Return the listing below exactly, with the pictures dropped.
===============
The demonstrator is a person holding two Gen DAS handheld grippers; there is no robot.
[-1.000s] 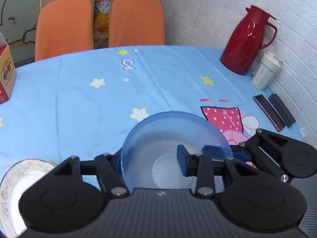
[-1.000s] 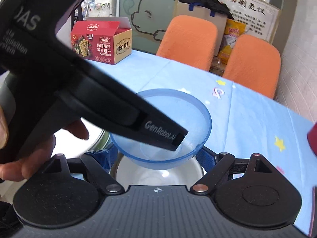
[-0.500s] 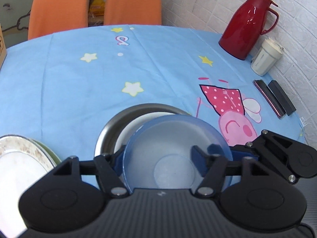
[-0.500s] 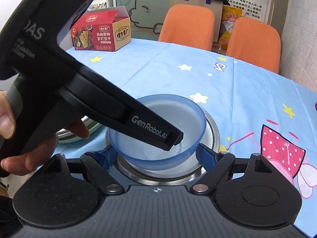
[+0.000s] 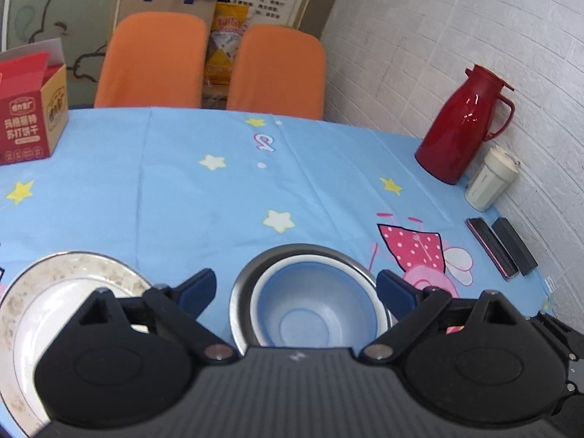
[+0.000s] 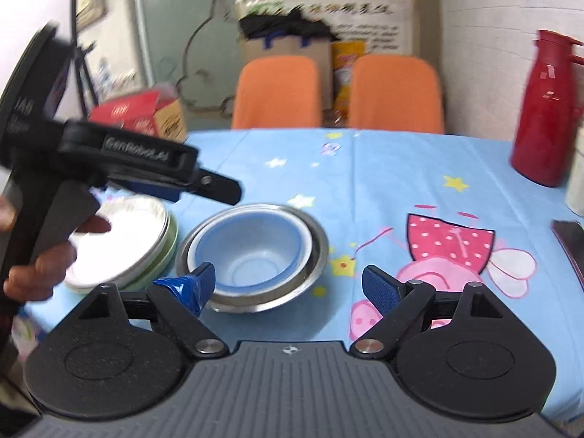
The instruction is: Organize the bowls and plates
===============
Result for this exercise:
The demonstrator is a person holding two Gen DAS handheld grippers; there is no robot.
[-1.000s] 
[-1.000s] 
[-0.500s] 
[-0.500s] 
[+0.000s] 
[+0.000s] 
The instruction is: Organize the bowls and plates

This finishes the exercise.